By the movement of his pen (for she’d never stopped watching him), Madhu seemed to sense that she’d lost him. Also, her dessert was gone. She got out of the bed and walked naked to him; s
he peered over his shoulder, as if she knew how to read what he was writing. The screenwriter could feel her hair against his cheek and neck.
“Read it to me—just that part,” Madhu said. She leaned more firmly against him as she reached and touched the paper with her hand; she touched his last sentence. The cardamom-scented yogurt smelled sickly on her breath, and there was something like the smell of dead flowers—possibly the saffron.
The screenwriter read aloud to her: “ ‘Two stretcher bearers in white dhotis are running with the body of Acid Man, who is curled in a fetal position on the stretcher—his face glazed in pain, smoke still drifting from the area of his crotch.’ ”
Madhu made him read it again; then she said, “In what position?”
“Fetal,” said Dr. Daruwalla. “Like a baby inside its mother.”
“Who is Acid Man?” the child prostitute asked him.

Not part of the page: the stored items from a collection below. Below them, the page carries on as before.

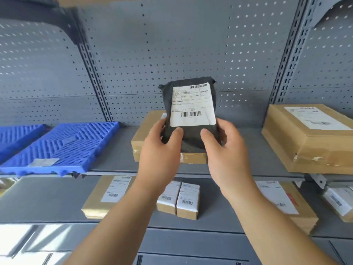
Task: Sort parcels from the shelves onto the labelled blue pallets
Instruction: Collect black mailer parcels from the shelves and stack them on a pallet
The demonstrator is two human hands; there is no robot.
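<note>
1. Two hands hold one parcel (191,115) upright in front of the shelf (114,150), label (192,104) facing us. Its lower part hides part of a brown box (141,142) behind it; we cannot tell whether the two touch.
2. Grip: the left hand (160,150) grasps the lower left edge, with its thumb (177,131) on the front face and its fingers behind. The right hand (225,152) does the same at the lower right edge. Both are closed round the parcel.
3. Material: we note a black film mailer, creased, with rumpled top corners. We judge it light and soft-skinned, and the film is likely slick under dry fingers.
4. Stiffness: the parcel stands without drooping, so we judge the contents give it some body. What they are, and whether fragile, we cannot tell.
5. Hold points: we advise gripping across the filled body, low on the side edges, as now. Loose film at the corners would probably stretch or slide. Both thumbs sit below the label, which leaves the address and barcodes uncovered for reading.
6. Destination: a blue pallet (63,146) lies on the same shelf to the left, well apart from the parcel. The tag on its near edge is too blurred to read.
7. Risk: we judge slipping more likely than crushing, so a firm but moderate squeeze suits it.
</note>
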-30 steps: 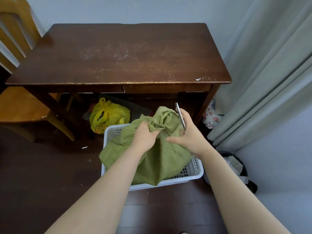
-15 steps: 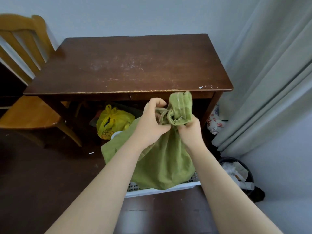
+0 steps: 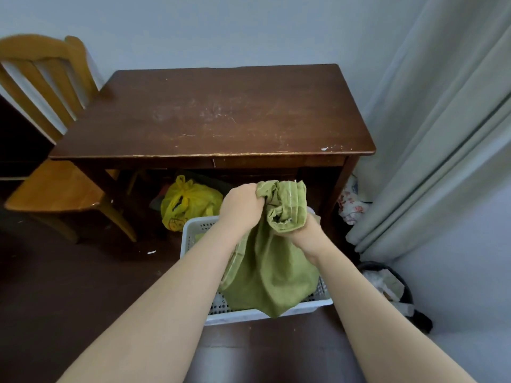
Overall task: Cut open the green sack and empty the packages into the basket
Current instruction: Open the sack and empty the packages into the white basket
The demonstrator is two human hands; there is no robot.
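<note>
The green sack [image 3: 272, 275] hangs above the white perforated basket [image 3: 193, 230] on the floor, its lower end down inside the basket. Its bunched top is rolled over at the upper end. My left hand [image 3: 242, 207] grips the gathered cloth on the left side of that top. My right hand [image 3: 308, 234] holds the sack just under the rolled end on the right. No blade shows in either hand. Whatever is inside the sack and the basket is hidden by the cloth.
A dark wooden table [image 3: 218, 117] stands right behind the basket, a yellow plastic bag [image 3: 188, 203] under it. A wooden chair [image 3: 49, 172] is at the left, a grey curtain [image 3: 442, 134] at the right, a black bin [image 3: 390, 286] with rubbish beside the basket.
Both hands lifted the sack from lying slumped in the basket up to hanging by its top. The metal blade seen in my right hand a second ago is out of sight.
</note>
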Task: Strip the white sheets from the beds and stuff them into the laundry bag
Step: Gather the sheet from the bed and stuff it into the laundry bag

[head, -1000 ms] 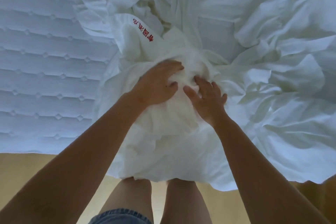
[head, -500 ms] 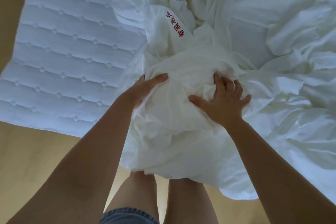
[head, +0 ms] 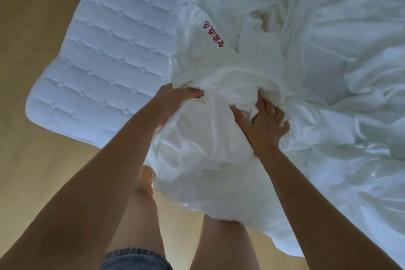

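head view, looking down over the near corner of a bed. white sheets (head: 208,138) gathered into a loose bundle at the bed's near edge, part hanging over it in front of the legs (head: 142,215), the rest trailing rightward in crumpled folds across the bed. left hand (head: 175,99) clamped on the bundle's upper left fold, fingers buried in cloth, thumb lying along the top. right hand (head: 263,125) clamped on the bundle's right side, fingers spread and dug into a fold, thumb pinching cloth against them. quilted mattress (head: 105,61) bared on the left, rounded corner above the tan floor (head: 32,171). red lettering (head: 213,35) on a white panel just beyond the bundle; unclear whether sheet, cover or bag. laundry bag not identifiable in view. denim shorts (head: 135,258) at the bottom edge.

risks, as judged:
- trailing cloth on the right likely to drag or snag on lifting, with much of it spread out and possibly tucked under.
- hanging hem near the feet open to being stepped on.
- grip on outer folds only, hence inner layers liable to slide out and spill onto the floor.
- bulk perhaps too great for one stuffing.
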Demonstrator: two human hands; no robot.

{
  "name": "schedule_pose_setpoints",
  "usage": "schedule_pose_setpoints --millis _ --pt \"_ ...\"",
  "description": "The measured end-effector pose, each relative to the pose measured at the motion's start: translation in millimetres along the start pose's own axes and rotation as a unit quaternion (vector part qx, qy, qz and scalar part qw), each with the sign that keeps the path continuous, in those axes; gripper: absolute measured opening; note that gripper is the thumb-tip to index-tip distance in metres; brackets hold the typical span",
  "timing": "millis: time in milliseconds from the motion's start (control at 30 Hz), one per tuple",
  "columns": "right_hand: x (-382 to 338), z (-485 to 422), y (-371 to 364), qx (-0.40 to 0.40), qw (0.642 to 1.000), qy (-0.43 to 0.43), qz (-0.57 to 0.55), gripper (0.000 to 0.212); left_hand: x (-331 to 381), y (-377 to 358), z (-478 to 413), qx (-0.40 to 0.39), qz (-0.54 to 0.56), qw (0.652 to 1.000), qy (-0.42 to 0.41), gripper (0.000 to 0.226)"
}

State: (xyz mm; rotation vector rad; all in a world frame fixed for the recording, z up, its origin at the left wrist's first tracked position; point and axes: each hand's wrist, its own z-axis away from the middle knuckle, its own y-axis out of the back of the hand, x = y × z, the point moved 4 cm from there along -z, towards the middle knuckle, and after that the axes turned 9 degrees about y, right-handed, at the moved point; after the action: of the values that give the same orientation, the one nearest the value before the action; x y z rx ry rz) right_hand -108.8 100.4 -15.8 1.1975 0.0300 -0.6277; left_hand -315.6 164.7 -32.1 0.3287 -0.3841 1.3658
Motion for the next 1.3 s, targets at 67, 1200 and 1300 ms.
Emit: schedule_pose_setpoints --millis 67,1200,1300 --pt "-46 3 -23 -0.025 0.999 0.018 -0.025 0.108 6 53 6 0.029 -0.007 1.000 0.005 0.042" --pt "-171 -5 -52 -0.088 0.822 -0.051 -0.561 0.037 68 91 49 0.070 -0.066 0.993 -0.071 0.049" --pt "-147 2 -28 -0.092 0.839 -0.042 -0.535 0.052 82 35 29 0.089 -0.112 0.987 -0.073 0.063"
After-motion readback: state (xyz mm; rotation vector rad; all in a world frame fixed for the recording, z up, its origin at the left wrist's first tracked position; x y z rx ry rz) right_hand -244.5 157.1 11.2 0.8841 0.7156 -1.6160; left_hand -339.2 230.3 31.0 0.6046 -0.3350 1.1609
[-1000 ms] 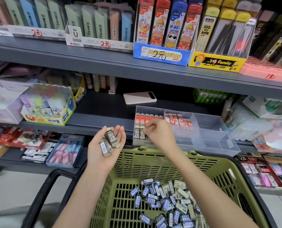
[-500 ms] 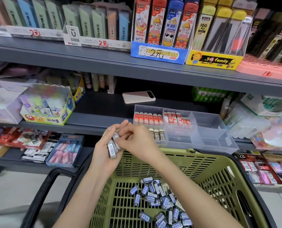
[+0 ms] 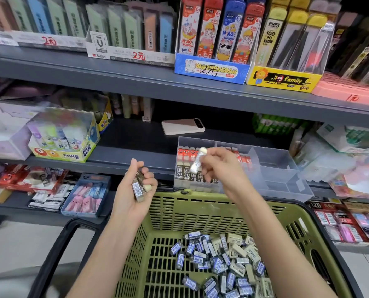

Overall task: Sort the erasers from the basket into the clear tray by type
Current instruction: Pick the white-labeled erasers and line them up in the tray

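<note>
Grey metal shelves (image 3: pixel 136 157) stacked with shop stationery fill the background. The clear tray (image 3: pixel 276 168) sits at the front edge of the middle one, just behind the far rim of the green basket (image 3: pixel 179 204).

The right hand (image 3: pixel 221 167) has its fingers pressed together in a pinch on a single eraser (image 3: pixel 197 161). The eraser stands roughly upright with its pale end up, and it is too blurred for its sleeve to be read. It hangs in front of the tray's left compartment, just above the front row of 2B erasers (image 3: pixel 186 175). I judge a one-piece pinch is used because each eraser must be slotted on end between close neighbours.

The left hand (image 3: pixel 136 191) lies palm up beside the tray. Its fingers (image 3: pixel 149 175) curl round a small bundle of erasers (image 3: pixel 138 187) in grey sleeves. It probably serves as a ready stock kept near the tray, so the right hand has only a short way to travel.

In the tray, red-sleeved erasers (image 3: pixel 186 152) stand along the back of the left compartment and the 2B ones stand in front, so each type has its own row. More red sleeves show in the next compartment.

Below, a loose heap of erasers (image 3: pixel 222 260), blue-labelled and cream, lies in the basket's right half. Much sorting seems left to do.
</note>
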`<state>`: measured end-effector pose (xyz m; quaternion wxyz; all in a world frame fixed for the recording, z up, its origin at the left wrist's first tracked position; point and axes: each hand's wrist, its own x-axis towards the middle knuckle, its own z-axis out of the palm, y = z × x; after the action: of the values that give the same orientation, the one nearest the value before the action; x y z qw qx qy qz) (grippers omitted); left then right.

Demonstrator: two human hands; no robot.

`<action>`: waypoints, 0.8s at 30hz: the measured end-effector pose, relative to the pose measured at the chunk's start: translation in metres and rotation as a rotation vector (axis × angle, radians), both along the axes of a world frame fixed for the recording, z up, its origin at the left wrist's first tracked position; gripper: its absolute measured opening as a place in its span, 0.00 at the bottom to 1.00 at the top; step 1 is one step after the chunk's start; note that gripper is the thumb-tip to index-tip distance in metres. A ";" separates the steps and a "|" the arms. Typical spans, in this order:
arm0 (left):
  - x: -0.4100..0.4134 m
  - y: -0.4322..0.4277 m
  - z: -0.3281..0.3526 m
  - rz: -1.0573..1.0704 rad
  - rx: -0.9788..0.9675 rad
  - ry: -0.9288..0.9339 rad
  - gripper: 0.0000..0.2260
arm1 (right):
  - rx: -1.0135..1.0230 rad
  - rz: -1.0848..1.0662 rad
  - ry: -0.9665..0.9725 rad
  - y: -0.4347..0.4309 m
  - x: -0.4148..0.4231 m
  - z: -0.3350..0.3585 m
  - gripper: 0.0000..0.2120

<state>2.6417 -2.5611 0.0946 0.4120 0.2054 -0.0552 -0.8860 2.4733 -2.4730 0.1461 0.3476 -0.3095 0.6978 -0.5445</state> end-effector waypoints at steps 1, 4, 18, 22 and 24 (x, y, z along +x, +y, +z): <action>0.000 -0.001 0.000 0.002 -0.021 -0.035 0.09 | 0.044 -0.012 0.055 -0.001 -0.010 -0.001 0.02; -0.001 -0.002 -0.001 0.001 -0.058 -0.085 0.08 | 0.222 0.037 0.187 -0.012 -0.022 -0.007 0.03; -0.002 0.001 0.001 -0.057 -0.083 -0.001 0.11 | 0.159 -0.007 0.874 -0.015 0.017 -0.017 0.05; -0.003 0.005 0.001 -0.093 -0.174 -0.006 0.11 | 0.003 0.169 0.562 -0.009 0.065 -0.017 0.05; -0.003 0.008 0.002 -0.126 -0.211 -0.017 0.11 | 0.033 0.217 0.603 -0.009 0.078 -0.021 0.04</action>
<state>2.6384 -2.5531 0.0962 0.3744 0.1644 -0.1643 -0.8977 2.5513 -2.4823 0.1251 0.1863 -0.5237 0.7410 -0.3767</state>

“A man who’s been scarred by acid—like Mr. Garg,” Farrokh told her. At the mention of Garg’s name, there wasn’t even a flicker of recognition in the girl’s face. The doctor refused to look at her naked body, although Madhu still clung to his shoulder; where she pressed against him, he felt himself begin to sweat.
“The smoke is coming from what area?” Madhu asked.
“From his crotch,” the screenwriter replied.
“Where’s that?” the child prostitute asked him.
“You know where that is, Madhu—go back to bed,” he told her.
She raised one arm to show him her armpit. “The hair is growing back,” she said. “You can feel it.”